** INPUT FOR THIS TASK **
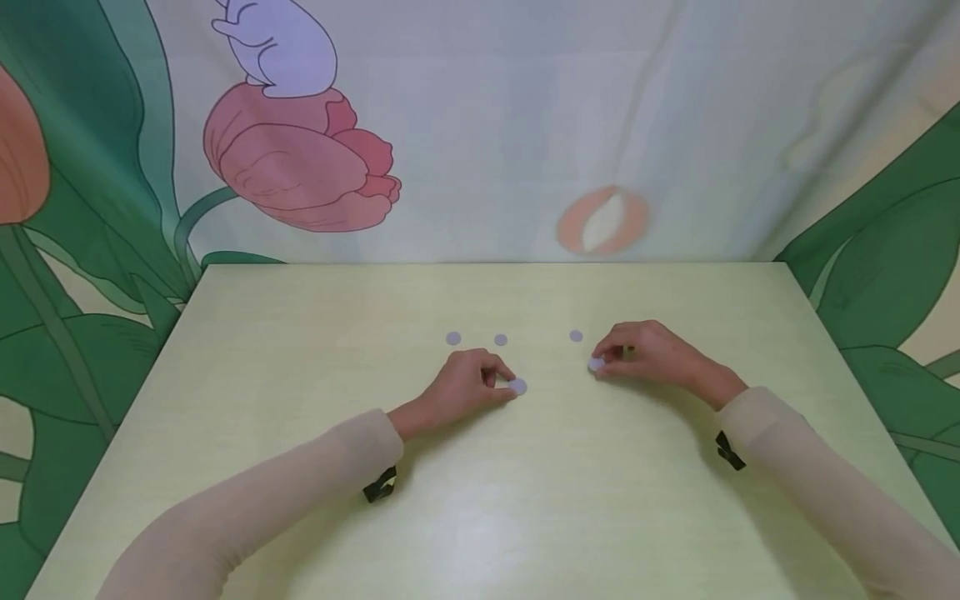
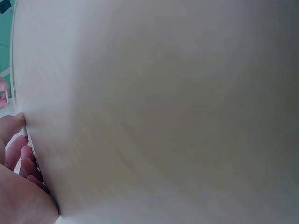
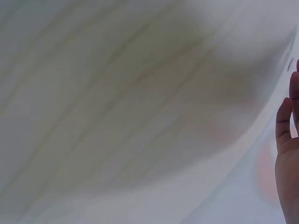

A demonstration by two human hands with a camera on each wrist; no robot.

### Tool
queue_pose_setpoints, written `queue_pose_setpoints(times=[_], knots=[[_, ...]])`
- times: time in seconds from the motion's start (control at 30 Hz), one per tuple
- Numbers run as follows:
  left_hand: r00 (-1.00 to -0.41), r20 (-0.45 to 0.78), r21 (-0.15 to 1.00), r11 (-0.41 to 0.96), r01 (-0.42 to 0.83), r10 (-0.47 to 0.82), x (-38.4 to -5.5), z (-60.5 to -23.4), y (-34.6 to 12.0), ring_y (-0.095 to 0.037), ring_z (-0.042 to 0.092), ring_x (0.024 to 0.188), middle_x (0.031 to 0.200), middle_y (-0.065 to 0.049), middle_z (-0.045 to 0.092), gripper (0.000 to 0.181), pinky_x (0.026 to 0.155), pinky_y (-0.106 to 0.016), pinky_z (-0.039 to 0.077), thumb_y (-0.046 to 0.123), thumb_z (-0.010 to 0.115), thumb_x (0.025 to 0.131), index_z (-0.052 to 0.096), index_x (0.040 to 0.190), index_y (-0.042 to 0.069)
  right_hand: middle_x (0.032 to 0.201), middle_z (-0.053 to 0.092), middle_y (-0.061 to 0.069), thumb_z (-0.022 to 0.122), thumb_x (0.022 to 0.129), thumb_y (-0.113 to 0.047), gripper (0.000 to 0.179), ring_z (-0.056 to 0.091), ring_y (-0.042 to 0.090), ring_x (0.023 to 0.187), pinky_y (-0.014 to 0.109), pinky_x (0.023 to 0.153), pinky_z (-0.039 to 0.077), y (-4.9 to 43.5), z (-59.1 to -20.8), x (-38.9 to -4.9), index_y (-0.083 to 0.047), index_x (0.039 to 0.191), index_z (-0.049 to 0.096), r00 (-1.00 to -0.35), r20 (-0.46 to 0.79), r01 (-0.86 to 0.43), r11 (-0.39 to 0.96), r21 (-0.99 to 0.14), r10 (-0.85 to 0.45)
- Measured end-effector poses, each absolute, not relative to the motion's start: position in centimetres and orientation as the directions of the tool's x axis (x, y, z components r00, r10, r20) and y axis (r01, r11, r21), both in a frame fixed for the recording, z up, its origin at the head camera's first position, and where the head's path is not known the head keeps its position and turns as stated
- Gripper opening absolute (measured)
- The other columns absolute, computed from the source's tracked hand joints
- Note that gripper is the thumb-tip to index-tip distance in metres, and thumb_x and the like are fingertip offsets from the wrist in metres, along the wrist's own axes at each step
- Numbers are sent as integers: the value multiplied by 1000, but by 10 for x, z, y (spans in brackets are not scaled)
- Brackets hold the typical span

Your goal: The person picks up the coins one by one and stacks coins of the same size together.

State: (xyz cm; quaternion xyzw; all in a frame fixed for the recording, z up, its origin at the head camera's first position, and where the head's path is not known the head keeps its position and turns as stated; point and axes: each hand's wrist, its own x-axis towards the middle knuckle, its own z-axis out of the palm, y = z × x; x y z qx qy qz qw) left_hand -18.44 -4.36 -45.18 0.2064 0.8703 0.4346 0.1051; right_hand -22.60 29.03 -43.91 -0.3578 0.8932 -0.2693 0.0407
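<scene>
Between thumb and index finger, my left hand pinches a small pale disc near the middle of the table. To the right, my right hand pinches another pale disc by its edge. Three similar discs lie flat in a loose row behind the hands: a left one, a middle one and a right one. The left wrist view catches part of the left hand low over the tabletop. Only some fingers and the palm edge of the right hand enter the right wrist view.
The pale yellow table fills the lower view. A printed curtain with a tulip and a white animal hangs behind its far edge. Green leaf-patterned cloth flanks the sides. Dark straps show under both sleeves.
</scene>
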Motion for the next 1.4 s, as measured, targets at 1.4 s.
queue_pose_setpoints(times=[1.4], knots=[[-898,-8,801,540,257,440,-184,-455,-44,-14,49,72,72,-1,55,15,69,-26,42,17,84,85,80,98,11,76,57,-16,89,78,-17,18,54,5,72,26,65,49,268,-448,-222,-17,93,81,-665,288,-710,462,-532,-689]])
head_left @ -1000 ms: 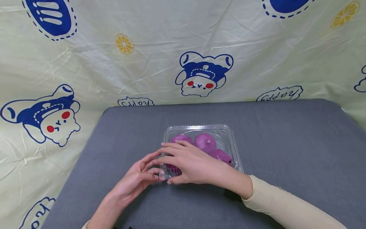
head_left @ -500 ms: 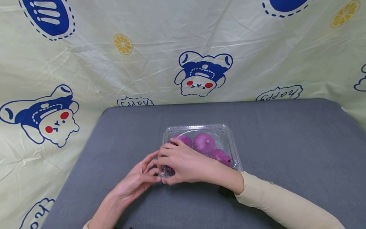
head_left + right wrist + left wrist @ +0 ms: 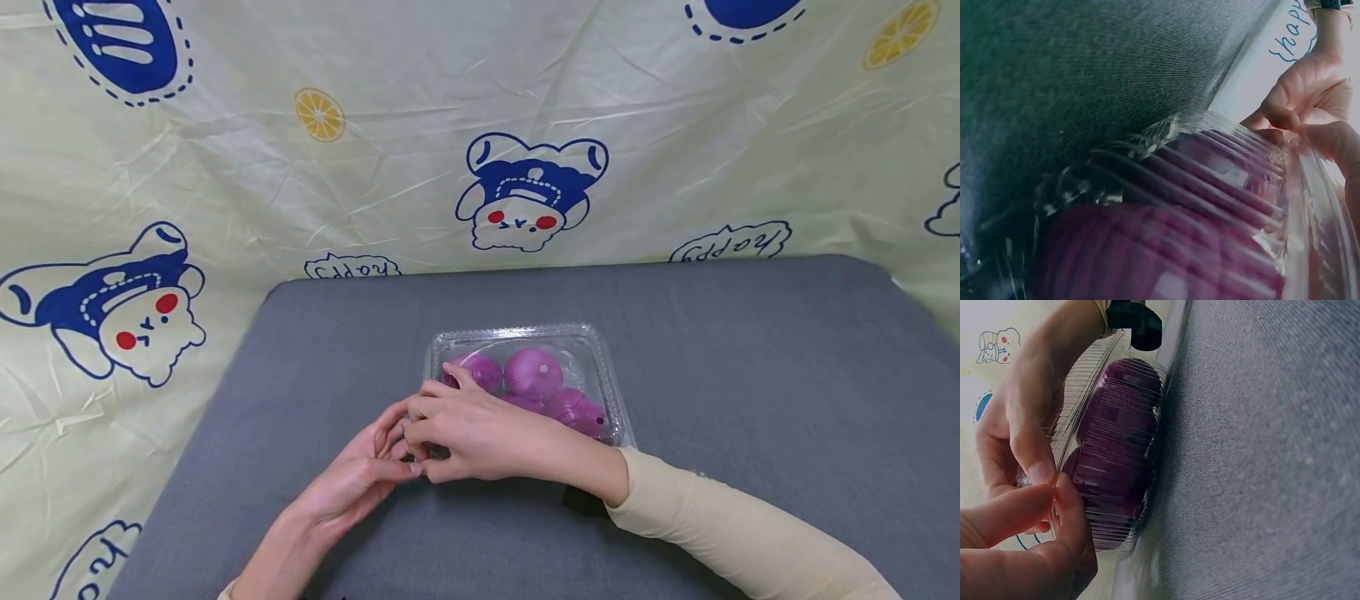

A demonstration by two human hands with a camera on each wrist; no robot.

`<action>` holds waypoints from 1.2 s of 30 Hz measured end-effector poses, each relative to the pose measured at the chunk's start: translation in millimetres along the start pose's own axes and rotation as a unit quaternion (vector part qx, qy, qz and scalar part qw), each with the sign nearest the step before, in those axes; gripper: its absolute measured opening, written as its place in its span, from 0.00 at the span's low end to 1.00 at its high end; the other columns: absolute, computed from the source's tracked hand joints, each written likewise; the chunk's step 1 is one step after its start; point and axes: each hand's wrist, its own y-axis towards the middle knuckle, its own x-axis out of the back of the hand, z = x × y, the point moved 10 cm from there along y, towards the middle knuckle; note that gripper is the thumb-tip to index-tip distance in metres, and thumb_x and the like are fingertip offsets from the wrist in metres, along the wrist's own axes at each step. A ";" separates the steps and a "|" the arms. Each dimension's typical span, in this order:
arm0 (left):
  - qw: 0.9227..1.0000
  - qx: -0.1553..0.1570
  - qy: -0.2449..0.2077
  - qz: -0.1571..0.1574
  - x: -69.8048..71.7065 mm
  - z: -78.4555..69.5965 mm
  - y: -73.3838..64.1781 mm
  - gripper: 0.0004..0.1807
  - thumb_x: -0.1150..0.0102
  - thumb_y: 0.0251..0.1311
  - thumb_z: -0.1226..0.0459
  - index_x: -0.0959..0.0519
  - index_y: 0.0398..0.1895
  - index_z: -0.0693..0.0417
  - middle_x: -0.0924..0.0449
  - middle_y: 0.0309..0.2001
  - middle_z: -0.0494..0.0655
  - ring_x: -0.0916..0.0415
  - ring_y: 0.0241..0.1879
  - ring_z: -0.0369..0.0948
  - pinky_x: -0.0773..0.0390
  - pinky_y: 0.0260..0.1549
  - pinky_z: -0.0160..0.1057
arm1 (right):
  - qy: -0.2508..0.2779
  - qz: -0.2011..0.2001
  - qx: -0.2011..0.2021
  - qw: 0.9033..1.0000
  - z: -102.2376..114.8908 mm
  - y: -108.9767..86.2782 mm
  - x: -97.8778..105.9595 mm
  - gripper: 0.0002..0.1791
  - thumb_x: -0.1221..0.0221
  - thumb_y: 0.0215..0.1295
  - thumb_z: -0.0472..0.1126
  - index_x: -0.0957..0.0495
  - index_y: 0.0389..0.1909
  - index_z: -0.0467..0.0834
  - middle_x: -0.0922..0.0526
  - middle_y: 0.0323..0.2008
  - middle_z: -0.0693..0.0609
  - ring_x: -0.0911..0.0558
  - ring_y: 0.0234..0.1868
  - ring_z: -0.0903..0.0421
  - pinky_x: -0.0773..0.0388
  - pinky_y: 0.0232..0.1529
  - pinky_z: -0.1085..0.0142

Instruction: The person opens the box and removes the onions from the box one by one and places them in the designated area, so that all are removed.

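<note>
A clear plastic clamshell box [image 3: 517, 335] lies on the table, holding several purple onions [image 3: 534, 373]. At its near left corner my left hand [image 3: 348, 475] pinches the rim between thumb and finger. Right beside it, my right hand [image 3: 487, 433] reaches across the box with curled fingers, its thumb tip at the same corner. In the left wrist view the thumbs of the left hand [image 3: 1016, 525] and the right hand [image 3: 1022, 425] nearly meet on the rim. The right wrist view shows ribbed plastic walls over an onion [image 3: 1160, 256]. My right forearm and hand hide the box's front side.
The grey cloth-covered table [image 3: 750, 375] spreads around the box on all sides. Behind it hangs a pale curtain [image 3: 405, 183] printed with cartoon figures and orange slices. A dark device [image 3: 585, 502] sits under my right wrist.
My right hand has slid a little left to the corner, its fingers curling in closer to my left hand. More of the onions now shows. The box and left hand stay nearly in place.
</note>
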 end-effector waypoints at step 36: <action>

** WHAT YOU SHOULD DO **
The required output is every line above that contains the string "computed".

** RESULT OF THE EXERCISE **
- The other columns absolute, computed from the source's tracked hand joints
`<action>` holds waypoints from 1.2 s of 30 Hz measured end-effector poses, each relative to the pose measured at the chunk's start: translation in millimetres along the start pose's own axes and rotation as a unit quaternion (vector part qx, qy, qz and scalar part qw), each with the sign nearest the step before, in those axes; gripper: its absolute measured opening, written as its place in its span, from 0.00 at the span's low end to 1.00 at its high end; the other columns: absolute, computed from the source's tracked hand joints, each written likewise; the chunk's step 1 is one step after its start; point and axes: each hand's wrist, its own y-axis towards the middle knuckle, its own x-axis out of the back of the hand, z = x × y, the point moved 10 cm from there along y, towards the middle knuckle; note that gripper is the thumb-tip to index-tip distance in metres, and thumb_x and the like are fingertip offsets from the wrist in metres, along the wrist's own axes at each step. A ";" separates the steps and a "|" the arms. Each dimension's typical span, in this order:

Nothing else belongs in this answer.